START Input data
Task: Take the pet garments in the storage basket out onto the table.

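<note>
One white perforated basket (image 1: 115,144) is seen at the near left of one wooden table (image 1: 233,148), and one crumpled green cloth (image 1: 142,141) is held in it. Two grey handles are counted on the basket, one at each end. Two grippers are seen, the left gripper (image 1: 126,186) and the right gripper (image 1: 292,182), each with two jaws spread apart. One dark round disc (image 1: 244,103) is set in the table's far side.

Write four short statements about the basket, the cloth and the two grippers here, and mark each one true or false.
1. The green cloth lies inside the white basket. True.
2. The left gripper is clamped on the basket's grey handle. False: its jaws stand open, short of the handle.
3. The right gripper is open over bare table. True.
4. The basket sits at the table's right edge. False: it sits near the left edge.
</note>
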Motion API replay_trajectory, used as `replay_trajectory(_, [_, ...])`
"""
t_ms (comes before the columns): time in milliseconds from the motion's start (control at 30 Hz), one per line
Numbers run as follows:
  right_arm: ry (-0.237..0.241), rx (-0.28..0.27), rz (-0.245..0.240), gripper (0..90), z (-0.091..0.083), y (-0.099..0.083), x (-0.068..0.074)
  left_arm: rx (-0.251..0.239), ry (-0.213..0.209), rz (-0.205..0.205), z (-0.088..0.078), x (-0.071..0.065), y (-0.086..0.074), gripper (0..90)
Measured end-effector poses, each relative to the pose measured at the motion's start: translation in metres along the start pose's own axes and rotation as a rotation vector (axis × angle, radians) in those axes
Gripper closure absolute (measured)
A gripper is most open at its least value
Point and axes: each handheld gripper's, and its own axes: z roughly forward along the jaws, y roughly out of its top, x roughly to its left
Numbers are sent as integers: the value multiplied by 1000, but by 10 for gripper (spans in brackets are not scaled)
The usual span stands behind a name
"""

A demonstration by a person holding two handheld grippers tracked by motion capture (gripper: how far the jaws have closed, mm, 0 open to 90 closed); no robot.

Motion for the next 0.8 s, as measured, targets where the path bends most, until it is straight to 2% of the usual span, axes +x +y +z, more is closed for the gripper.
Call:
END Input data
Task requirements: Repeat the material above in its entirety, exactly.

Answer box:
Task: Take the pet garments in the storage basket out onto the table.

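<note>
One white perforated basket (image 1: 115,144) is seen at the near left of one wooden table (image 1: 233,148), and one crumpled green cloth (image 1: 142,141) is held in it. Two grey handles are counted on the basket, one at each end. Two grippers are seen, the left gripper (image 1: 126,186) and the right gripper (image 1: 292,182), each with two jaws spread apart. One dark round disc (image 1: 244,103) is set in the table's far side.

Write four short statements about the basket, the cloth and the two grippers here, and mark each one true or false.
1. The green cloth lies inside the white basket. True.
2. The left gripper is clamped on the basket's grey handle. False: its jaws stand open, short of the handle.
3. The right gripper is open over bare table. True.
4. The basket sits at the table's right edge. False: it sits near the left edge.
</note>
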Motion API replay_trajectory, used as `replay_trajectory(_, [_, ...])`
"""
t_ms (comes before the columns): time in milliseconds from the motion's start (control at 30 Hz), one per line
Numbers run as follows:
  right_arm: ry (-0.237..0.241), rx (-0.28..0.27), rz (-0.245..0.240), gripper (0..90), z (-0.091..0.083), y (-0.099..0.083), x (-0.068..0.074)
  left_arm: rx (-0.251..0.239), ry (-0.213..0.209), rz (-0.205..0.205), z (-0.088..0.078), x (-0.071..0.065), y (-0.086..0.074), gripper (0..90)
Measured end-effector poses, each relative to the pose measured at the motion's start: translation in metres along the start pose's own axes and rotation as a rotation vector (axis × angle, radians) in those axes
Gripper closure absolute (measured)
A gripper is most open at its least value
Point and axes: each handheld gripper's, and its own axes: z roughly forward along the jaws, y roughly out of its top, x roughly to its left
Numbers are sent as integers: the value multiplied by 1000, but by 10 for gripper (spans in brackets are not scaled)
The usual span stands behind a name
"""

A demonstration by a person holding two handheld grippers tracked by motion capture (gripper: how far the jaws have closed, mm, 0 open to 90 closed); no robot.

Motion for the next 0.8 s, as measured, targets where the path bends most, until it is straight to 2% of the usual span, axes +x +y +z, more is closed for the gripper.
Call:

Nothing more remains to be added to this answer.